Zedd se releva. Des flammes jaillirent de ses mains et vinrent s'ajouter à celles qui léchaient déjà le monstre. Dans un concert d'éclats de rire moqueur, toutes les langues de feu s'éteignirent. Quand la fumée se fut dissipée, la bête réapparut, identique à ce qu'elle était avant l'attaque. D'ailleurs, pensa Rachel, elle semblait avoir déjà été brûlée, avant même qu'elle n'utilise son bâton magique.
Chase se remit debout, couvert de sang. Le voyant ainsi, l'enfant ne put retenir ses larmes. Mais le garde-frontière, insensible à la douleur, s'empara de son arbalète et, à une vitesse ahurissante, décocha un carreau. Le projectile s'enfonça dans l'épaule du monstre... qui l'arracha en riant aux éclats.
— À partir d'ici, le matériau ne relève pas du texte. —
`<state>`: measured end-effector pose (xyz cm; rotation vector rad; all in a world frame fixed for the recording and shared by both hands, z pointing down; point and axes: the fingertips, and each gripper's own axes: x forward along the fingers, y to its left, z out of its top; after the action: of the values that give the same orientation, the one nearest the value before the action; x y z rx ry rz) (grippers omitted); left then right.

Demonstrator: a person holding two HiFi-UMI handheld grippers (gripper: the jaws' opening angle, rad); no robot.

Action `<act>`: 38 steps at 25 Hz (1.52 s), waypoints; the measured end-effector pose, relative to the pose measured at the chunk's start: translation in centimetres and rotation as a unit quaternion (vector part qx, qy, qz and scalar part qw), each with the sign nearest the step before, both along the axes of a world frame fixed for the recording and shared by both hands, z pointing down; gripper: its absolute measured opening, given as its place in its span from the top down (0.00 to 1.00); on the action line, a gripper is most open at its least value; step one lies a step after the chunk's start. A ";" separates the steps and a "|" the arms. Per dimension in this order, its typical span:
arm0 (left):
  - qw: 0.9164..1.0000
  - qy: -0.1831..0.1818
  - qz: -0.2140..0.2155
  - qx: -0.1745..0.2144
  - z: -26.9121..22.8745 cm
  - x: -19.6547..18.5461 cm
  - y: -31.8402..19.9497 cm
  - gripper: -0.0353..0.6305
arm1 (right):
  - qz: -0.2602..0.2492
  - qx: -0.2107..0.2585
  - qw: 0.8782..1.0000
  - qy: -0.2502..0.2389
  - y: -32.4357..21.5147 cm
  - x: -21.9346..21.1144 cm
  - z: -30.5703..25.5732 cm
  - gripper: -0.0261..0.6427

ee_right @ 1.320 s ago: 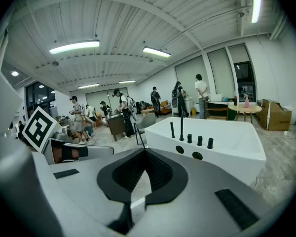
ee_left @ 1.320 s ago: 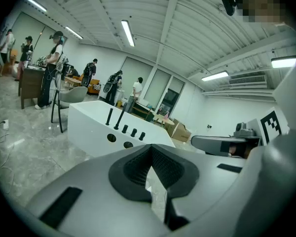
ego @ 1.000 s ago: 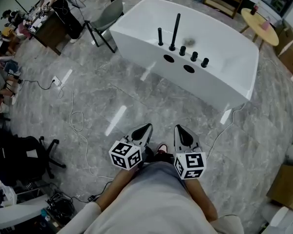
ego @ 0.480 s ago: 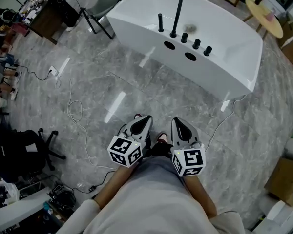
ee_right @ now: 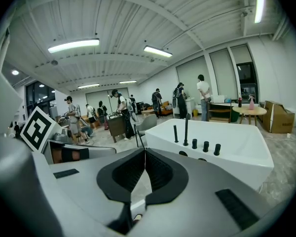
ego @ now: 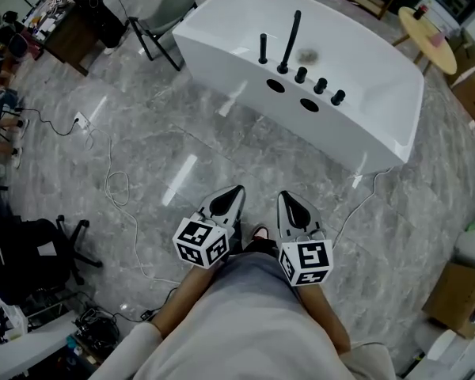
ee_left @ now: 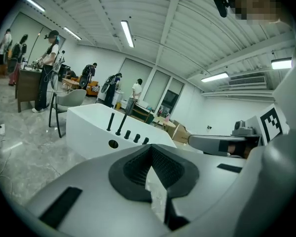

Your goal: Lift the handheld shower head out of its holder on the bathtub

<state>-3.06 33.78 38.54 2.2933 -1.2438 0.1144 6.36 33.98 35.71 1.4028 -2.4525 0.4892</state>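
Note:
The white bathtub (ego: 364,125) stands on the grey floor ahead of me. On its near rim stand a short black rod (ego: 263,48), a taller slim black rod (ego: 289,42) and three black knobs (ego: 320,85); which rod is the shower head I cannot tell. Both grippers hover low over the floor, well short of the tub. My left gripper (ego: 229,199) and my right gripper (ego: 290,203) are both shut and hold nothing. The tub (ee_left: 86,127) with its black rods (ee_left: 121,120) lies beyond the left gripper (ee_left: 150,148). Past the right gripper (ee_right: 145,150) are the tub (ee_right: 237,149) and rods (ee_right: 186,130).
A grey chair (ego: 168,24) and a dark desk (ego: 77,34) with people around it stand at the tub's far left. A round wooden table (ego: 427,28) is at the far right. Cables (ego: 117,187) trail over the floor at left, near a black office chair (ego: 32,252). A cardboard box (ego: 457,299) sits at right.
Both grippers have moved a little forward over the floor towards the tub, side by side. Their jaws have stayed shut and empty.

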 end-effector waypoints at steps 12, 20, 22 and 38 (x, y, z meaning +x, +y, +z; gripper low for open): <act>0.998 0.048 0.020 0.038 -3.6 -5.2 -7.6 0.94 | 0.006 0.006 1.000 0.003 -6.6 -5.7 -1.3 0.93; 0.996 0.072 0.032 0.052 -4.7 -10.1 -11.1 0.94 | -0.005 0.024 0.999 0.035 -9.9 -11.5 -2.0 0.93; 0.995 0.076 0.034 0.056 -4.8 -11.2 -11.8 0.94 | -0.009 0.025 0.999 0.042 -10.4 -13.0 -2.0 0.93; 0.994 0.099 0.045 0.031 -3.4 -14.3 -14.6 0.94 | 0.014 -0.006 0.997 0.078 -12.4 -15.7 0.2 0.93</act>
<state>-17.33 19.18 35.17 2.3501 -1.0569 -0.1194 -9.37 21.57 35.95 1.4158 -2.3061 0.3839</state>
Chase jeta l'arbalète, dégaina son épée et chargea. Il frappa, mais sa cible se déplaçait trop vite et la lame siffla dans le vide. Par bonheur, Zedd dessina dans l'air des arabesques qui envoyèrent la créature bouler dans l'herbe, comme si un bélier invisible l'avait percutée. Épée brandie, Chase se campa devant Rachel. De sa main libre, il la tira derrière lui.
Le monstre se releva, étudiant ses trois adversaires.
— Marchez ! cria Zedd. Ne courez pas ! Mais ne restez pas immobiles non plus !
Chase prit Rachel par le poignet et recula lentement. Le sorcier imita la manœuvre.
Décontenancée, la créature cessa de rire et les regarda.